The task » Return the first line of the listing below and all the lines after it through the one containing "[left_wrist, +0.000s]", exactly, without pictures.

Information supplied »
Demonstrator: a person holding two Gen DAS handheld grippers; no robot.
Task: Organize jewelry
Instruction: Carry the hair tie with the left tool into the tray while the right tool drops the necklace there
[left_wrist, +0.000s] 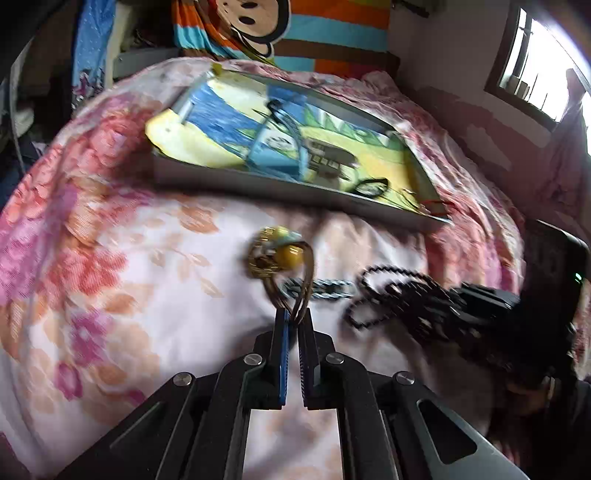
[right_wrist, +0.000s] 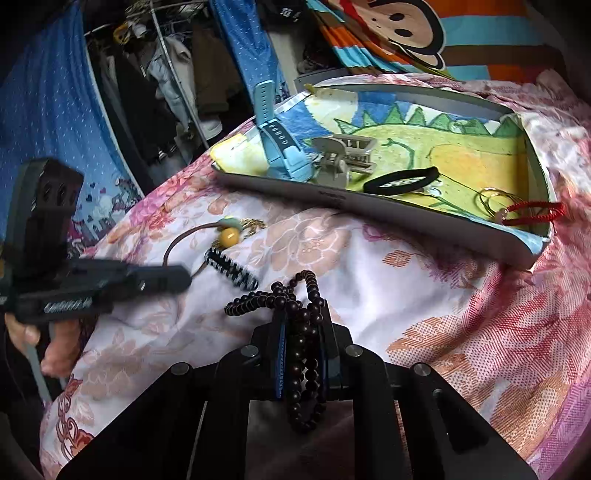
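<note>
Tray (right_wrist: 369, 212) with watch (right_wrist: 280, 147), hair claw (right_wrist: 341, 157), hair tie (right_wrist: 400, 181).

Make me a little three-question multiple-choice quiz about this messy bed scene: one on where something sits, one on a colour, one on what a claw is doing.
1. Where does the grey plastic claw hair clip lie?
A. In the shallow grey tray with the crayon drawing
B. On the floral bedspread
C. Between the right gripper's fingers

2. What colour is the rubber watch strap in the tray?
A. Red
B. Light blue
C. Black

3. What is the right gripper doing?
A. Hanging open
B. Shut on the black elastic hair tie
C. Shut on the dark brown wooden bead strand

Answers:
1 A, the clip rests on the drawing inside the tray rim.
2 B, the strap is pale blue, propped over the tray's edge.
3 C, the beads run between its closed fingers; the hair tie lies in the tray.
</note>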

Exercise response »
Demonstrator: a person holding two Gen DAS handheld grippers; no robot.
Task: Organize jewelry
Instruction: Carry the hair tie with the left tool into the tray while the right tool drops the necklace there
[left_wrist, +0.000s] 

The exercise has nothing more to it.